Your VAT, personal and corporation tax liabilities are all reduced by what you spend – so any VAT you pay on purchases for your business is taken off your VAT bill, and other allowable expenses such as overheads, staff salaries, mileage and reasonable subsistence are taken off your final corporation tax or personal tax bills.

Because of this, you don’t have to put away the full 20% to cover VAT plus another 19% for corporation tax.
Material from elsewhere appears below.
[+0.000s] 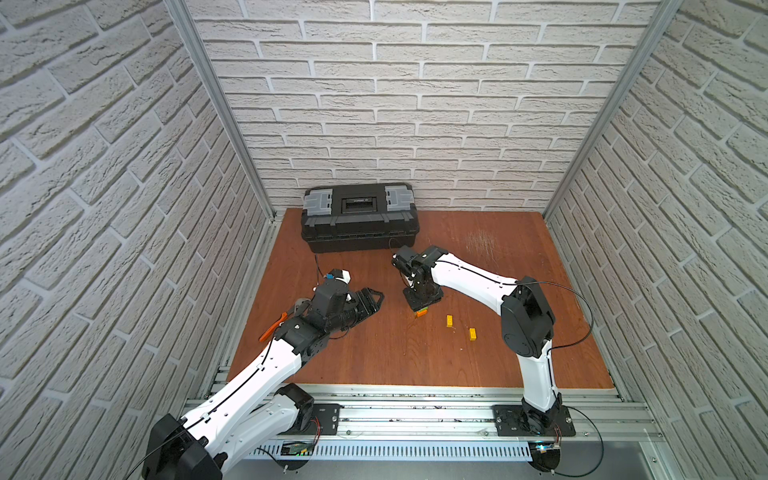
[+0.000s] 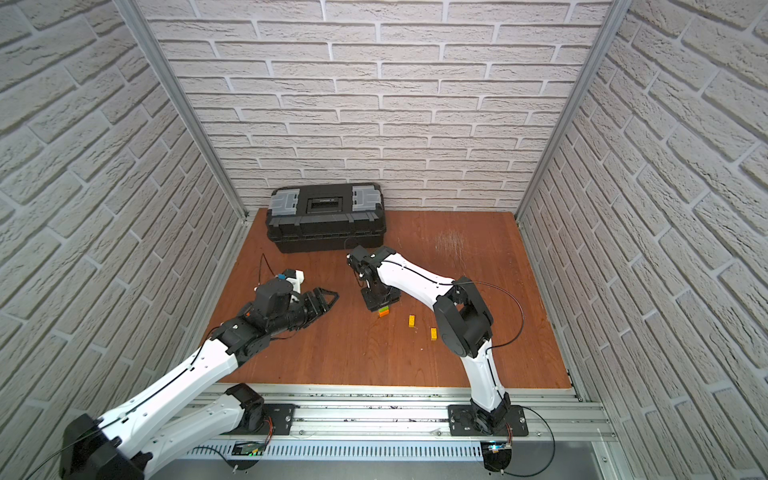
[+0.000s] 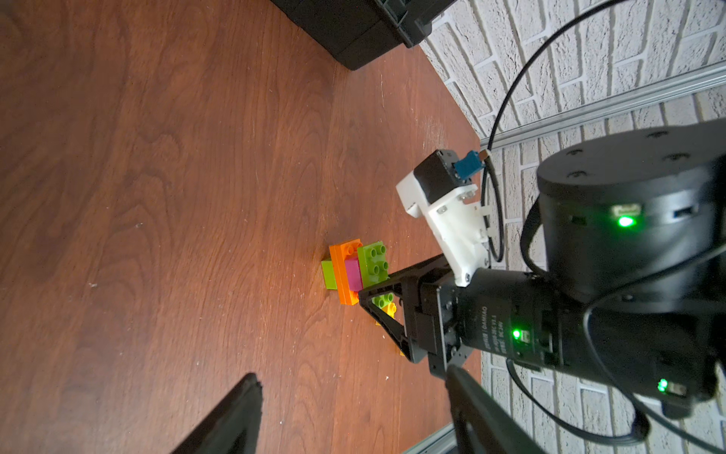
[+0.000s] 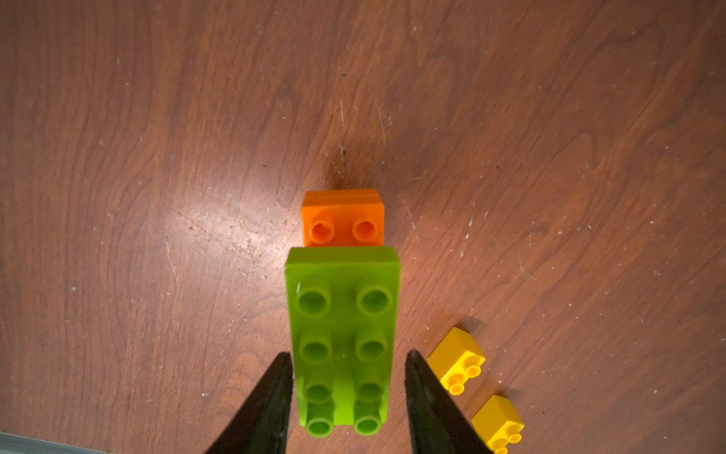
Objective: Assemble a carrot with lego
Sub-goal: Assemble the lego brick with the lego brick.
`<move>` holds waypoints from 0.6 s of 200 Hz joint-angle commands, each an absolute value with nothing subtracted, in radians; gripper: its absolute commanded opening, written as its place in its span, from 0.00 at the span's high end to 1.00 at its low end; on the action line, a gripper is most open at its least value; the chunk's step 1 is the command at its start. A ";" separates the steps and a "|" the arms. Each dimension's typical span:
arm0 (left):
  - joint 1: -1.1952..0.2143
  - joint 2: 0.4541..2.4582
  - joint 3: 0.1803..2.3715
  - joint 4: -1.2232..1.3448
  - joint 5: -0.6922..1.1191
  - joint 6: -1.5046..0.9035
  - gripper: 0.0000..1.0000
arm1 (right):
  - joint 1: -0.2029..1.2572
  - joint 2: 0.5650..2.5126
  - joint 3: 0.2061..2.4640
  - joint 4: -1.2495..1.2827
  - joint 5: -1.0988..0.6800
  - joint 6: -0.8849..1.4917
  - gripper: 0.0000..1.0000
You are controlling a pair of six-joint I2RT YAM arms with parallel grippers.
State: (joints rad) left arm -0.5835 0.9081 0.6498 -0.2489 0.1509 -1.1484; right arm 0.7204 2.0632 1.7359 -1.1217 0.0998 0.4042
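The carrot (image 1: 421, 312) (image 2: 383, 311) is a small clump of joined lego on the wooden table. In the left wrist view the carrot (image 3: 355, 271) shows orange, pink and lime-green bricks. My right gripper (image 4: 347, 355) (image 1: 419, 306) points straight down over it. Its jaws stand open on either side of the long green brick (image 4: 341, 314), with a thin gap on each side. An orange brick (image 4: 342, 218) sticks out beyond the green one. Two loose yellow bricks (image 1: 449, 321) (image 1: 472, 334) lie just beside it. My left gripper (image 3: 351, 373) (image 1: 372, 297) hovers open and empty, to the left of the clump.
A black toolbox (image 1: 359, 218) stands shut against the back wall. An orange-handled tool (image 1: 272, 328) lies under my left arm near the table's left edge. Brick-patterned walls close the table in on three sides, and an aluminium rail (image 1: 415, 409) runs along the front.
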 commanded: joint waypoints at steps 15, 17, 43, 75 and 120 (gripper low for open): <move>-0.586 0.896 0.668 -0.244 0.141 -1.143 0.23 | 0.731 2.050 1.783 -1.158 0.101 0.400 0.48; -0.586 0.895 0.668 -0.245 0.141 -1.142 0.23 | 0.731 2.049 1.785 -1.159 0.101 0.400 0.48; -0.586 0.891 0.667 -0.252 0.138 -1.139 0.22 | 0.731 2.036 1.805 -1.185 0.111 0.396 0.44; -0.587 0.882 0.667 -0.266 0.133 -1.136 0.22 | 0.730 2.006 1.828 -1.210 0.110 0.396 0.44; -0.586 0.861 0.660 -0.276 0.123 -1.135 0.22 | 0.721 1.950 1.838 -1.183 0.101 0.399 0.63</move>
If your company spends a lot of money on materials, staff salaries or other overheads which drive down your margins then you may only need to put away around 10% of the net amount of each invoice, plus an allowance for VAT.

Most limited companies delivering a service with a home-based director put away around 18% for corporation tax plus 19% for VAT.

If you’re self-employed, putting away around 33% to cover personal tax on profits and National Insurance would be about right.

Do I have to save it right away?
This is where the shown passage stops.